▶ What the task asks
Show every line from the entries that follow which holds the word "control".

▶ Material supplied
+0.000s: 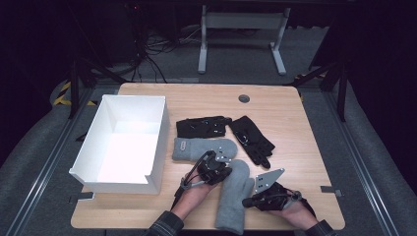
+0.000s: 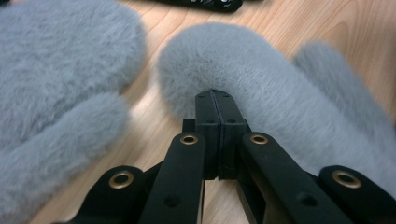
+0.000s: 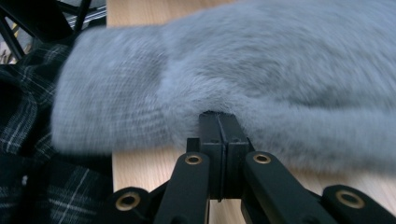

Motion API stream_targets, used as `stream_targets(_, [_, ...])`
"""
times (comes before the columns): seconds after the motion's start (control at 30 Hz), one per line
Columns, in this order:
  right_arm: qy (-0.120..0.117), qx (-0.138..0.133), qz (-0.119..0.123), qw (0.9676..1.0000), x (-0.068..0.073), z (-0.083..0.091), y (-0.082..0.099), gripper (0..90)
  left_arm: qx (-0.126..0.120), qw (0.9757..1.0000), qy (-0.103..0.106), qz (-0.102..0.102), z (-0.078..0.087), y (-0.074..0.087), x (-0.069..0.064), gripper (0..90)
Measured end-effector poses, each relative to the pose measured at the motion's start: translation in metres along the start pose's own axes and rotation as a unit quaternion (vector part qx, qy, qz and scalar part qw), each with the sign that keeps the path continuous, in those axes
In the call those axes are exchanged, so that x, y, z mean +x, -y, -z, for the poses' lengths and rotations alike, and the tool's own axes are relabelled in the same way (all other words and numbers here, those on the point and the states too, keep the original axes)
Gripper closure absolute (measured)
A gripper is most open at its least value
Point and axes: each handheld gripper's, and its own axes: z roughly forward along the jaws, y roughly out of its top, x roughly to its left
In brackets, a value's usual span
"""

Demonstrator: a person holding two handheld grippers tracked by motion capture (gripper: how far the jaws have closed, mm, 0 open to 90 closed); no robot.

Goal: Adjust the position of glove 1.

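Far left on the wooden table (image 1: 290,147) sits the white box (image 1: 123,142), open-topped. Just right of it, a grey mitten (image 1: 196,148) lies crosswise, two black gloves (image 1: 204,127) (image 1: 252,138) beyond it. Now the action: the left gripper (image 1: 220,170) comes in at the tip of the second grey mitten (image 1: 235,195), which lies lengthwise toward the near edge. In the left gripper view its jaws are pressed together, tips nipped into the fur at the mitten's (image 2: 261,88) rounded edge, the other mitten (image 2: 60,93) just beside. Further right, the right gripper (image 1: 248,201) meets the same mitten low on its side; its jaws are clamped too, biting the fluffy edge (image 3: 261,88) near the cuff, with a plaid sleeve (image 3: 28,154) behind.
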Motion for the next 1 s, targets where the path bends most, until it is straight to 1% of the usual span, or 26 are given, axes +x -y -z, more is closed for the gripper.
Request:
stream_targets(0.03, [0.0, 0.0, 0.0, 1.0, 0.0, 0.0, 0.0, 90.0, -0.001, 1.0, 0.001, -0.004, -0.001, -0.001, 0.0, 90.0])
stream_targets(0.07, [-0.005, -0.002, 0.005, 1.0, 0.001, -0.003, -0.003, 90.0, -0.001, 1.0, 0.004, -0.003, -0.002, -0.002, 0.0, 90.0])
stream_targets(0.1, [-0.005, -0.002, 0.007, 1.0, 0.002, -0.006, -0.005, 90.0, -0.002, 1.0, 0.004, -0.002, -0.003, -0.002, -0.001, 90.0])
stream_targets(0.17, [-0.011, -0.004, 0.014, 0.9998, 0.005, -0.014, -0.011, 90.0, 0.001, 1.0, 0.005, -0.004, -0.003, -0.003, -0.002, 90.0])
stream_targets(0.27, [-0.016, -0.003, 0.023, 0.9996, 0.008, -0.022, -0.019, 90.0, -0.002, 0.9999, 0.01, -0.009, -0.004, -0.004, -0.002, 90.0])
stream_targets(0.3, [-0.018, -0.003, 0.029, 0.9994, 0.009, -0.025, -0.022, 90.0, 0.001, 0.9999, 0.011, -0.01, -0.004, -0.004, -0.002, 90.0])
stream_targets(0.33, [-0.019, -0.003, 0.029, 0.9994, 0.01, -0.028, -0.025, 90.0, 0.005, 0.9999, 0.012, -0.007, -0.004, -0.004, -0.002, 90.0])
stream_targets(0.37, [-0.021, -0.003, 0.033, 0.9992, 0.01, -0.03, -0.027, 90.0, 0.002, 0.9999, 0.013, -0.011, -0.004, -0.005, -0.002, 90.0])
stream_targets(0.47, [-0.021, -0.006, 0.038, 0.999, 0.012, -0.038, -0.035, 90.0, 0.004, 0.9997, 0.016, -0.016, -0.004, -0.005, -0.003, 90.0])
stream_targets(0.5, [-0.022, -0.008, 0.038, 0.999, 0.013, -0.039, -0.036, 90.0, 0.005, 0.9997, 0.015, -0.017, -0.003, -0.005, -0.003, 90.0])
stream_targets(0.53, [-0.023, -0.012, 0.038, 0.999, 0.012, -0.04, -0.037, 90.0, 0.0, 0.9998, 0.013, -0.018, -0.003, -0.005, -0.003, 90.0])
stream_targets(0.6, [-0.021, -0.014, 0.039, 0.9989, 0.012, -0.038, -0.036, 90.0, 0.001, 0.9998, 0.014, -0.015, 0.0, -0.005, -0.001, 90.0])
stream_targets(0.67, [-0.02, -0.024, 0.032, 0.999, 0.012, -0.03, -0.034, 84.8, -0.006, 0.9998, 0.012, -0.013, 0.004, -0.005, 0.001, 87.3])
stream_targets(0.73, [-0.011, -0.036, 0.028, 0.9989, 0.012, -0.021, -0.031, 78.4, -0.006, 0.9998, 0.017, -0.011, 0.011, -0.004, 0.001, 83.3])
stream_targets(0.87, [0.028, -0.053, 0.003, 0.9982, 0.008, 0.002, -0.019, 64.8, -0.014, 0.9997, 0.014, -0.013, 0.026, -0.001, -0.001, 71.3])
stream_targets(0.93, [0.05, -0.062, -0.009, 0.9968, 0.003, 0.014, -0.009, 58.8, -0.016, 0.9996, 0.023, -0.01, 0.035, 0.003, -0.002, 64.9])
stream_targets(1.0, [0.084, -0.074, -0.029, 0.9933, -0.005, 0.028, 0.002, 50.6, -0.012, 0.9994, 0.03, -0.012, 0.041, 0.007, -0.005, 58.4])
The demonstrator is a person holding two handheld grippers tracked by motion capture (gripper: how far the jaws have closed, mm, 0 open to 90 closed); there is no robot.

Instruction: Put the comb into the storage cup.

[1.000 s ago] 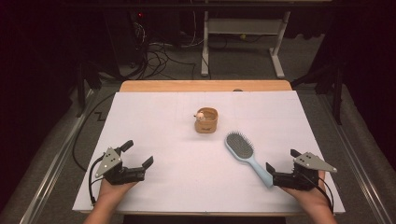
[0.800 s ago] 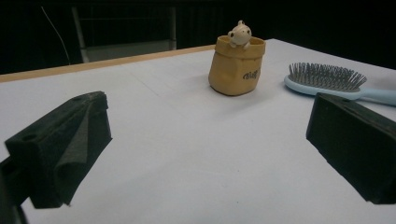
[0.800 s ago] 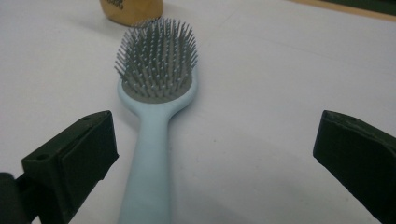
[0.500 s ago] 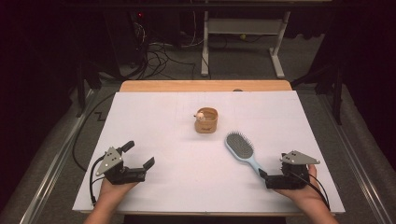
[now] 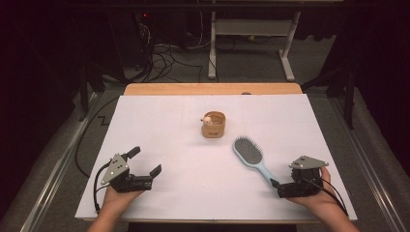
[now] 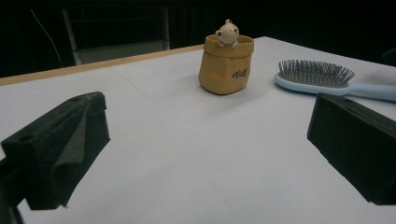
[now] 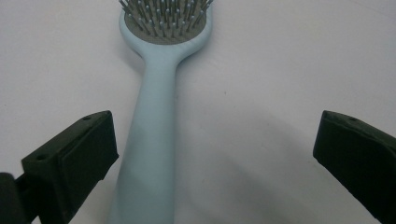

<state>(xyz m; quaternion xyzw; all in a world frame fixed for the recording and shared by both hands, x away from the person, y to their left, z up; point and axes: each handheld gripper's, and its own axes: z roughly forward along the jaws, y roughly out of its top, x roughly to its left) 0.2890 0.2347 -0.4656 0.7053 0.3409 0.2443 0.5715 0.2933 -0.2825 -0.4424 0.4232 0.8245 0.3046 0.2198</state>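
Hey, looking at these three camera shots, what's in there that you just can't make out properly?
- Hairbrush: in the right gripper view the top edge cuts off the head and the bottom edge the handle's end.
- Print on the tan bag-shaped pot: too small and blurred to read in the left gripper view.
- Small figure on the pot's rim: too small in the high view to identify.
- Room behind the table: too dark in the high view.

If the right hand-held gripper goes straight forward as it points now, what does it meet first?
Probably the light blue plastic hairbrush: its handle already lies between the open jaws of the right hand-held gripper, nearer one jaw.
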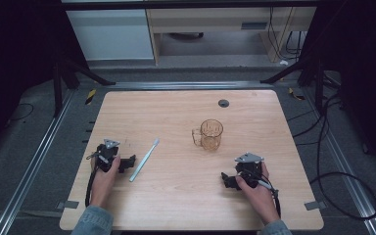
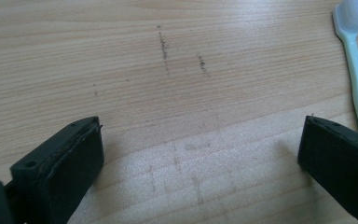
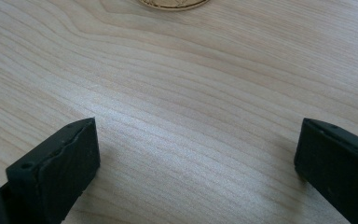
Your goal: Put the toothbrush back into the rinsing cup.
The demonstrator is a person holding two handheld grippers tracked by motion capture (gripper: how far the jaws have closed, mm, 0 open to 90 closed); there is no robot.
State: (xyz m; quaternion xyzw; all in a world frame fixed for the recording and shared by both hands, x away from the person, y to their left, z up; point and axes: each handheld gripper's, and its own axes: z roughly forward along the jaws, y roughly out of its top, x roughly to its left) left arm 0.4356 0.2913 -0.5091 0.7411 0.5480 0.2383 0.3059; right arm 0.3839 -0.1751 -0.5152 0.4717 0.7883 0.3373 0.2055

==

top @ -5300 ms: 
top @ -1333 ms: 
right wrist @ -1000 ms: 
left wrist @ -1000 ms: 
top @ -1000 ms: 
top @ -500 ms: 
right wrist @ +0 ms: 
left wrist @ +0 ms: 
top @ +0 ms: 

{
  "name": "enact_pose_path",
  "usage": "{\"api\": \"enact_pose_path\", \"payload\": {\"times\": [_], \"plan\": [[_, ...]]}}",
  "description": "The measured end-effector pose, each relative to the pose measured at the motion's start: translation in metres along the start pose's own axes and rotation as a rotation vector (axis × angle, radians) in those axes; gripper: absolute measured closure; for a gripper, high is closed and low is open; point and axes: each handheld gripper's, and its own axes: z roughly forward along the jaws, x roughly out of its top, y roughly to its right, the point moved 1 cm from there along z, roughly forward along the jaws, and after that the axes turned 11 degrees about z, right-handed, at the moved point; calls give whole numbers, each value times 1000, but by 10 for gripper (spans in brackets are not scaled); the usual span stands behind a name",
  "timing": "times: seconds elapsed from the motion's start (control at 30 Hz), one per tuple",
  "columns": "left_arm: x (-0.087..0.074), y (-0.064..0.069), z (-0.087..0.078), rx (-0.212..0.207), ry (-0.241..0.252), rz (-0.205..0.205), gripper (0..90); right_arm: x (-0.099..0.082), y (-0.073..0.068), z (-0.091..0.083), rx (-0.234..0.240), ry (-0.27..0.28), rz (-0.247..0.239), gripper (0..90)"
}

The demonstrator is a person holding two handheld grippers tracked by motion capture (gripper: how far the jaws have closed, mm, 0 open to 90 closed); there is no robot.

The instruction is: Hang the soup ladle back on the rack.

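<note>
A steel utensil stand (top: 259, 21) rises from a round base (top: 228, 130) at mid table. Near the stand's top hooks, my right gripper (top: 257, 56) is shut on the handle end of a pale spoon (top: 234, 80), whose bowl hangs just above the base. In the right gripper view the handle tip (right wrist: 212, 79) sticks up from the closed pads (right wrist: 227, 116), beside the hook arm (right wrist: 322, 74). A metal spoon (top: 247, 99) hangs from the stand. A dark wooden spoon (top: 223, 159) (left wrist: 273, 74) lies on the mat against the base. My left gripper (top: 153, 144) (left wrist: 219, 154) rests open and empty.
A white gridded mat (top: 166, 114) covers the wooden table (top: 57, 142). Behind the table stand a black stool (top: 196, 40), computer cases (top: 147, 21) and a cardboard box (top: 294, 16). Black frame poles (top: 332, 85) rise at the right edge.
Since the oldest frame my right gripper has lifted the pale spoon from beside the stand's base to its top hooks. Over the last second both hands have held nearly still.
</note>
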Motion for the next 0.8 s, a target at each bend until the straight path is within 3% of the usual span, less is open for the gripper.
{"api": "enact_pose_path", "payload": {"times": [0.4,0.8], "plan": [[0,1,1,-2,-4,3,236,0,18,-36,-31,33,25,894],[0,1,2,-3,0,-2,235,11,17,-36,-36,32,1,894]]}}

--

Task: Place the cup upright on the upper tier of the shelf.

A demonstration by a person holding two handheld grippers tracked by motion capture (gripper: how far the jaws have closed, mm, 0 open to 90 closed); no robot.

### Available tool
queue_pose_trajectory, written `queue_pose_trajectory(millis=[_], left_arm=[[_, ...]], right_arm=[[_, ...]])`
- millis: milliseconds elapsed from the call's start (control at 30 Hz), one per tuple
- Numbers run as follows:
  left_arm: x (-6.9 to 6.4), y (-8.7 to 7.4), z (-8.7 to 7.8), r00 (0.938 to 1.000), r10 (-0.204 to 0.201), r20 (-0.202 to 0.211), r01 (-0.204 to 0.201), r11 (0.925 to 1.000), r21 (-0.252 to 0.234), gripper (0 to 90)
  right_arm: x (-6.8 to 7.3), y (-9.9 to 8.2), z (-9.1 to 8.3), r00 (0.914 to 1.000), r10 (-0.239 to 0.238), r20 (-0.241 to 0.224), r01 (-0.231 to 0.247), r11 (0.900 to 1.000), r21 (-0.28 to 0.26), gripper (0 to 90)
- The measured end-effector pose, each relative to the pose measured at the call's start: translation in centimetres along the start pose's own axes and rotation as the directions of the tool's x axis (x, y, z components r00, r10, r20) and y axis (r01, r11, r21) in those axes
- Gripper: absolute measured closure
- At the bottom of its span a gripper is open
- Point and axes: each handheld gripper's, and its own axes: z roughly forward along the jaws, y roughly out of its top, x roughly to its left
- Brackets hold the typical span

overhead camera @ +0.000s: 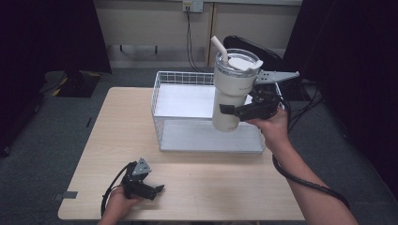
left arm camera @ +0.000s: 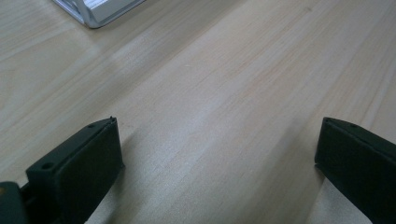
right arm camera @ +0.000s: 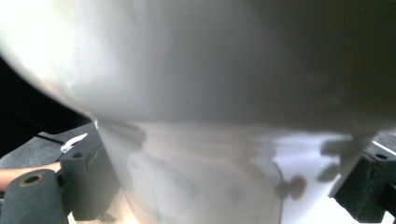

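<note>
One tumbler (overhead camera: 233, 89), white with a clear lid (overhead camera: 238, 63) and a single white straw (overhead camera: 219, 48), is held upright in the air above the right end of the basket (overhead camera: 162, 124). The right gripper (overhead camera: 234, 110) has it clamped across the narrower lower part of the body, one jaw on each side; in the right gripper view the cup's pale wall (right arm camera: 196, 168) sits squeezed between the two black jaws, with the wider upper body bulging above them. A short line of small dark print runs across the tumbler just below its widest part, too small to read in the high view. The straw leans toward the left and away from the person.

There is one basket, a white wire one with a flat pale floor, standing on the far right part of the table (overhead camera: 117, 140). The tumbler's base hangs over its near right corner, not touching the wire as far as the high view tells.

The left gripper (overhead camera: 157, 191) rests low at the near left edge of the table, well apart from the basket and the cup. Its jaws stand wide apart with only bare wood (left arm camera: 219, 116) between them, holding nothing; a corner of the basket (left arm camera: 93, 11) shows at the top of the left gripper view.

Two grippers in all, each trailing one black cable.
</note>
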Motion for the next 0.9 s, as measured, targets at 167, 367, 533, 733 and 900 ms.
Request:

▶ Response for this exercise
times (comes before the columns): seconds after the motion's start (control at 30 Hz), one per line
  "timing": "times: seconds elapsed from the motion's start (control at 30 Hz), one per tuple",
- millis: milliseconds elapsed from the call's start (control at 30 Hz), one per tuple

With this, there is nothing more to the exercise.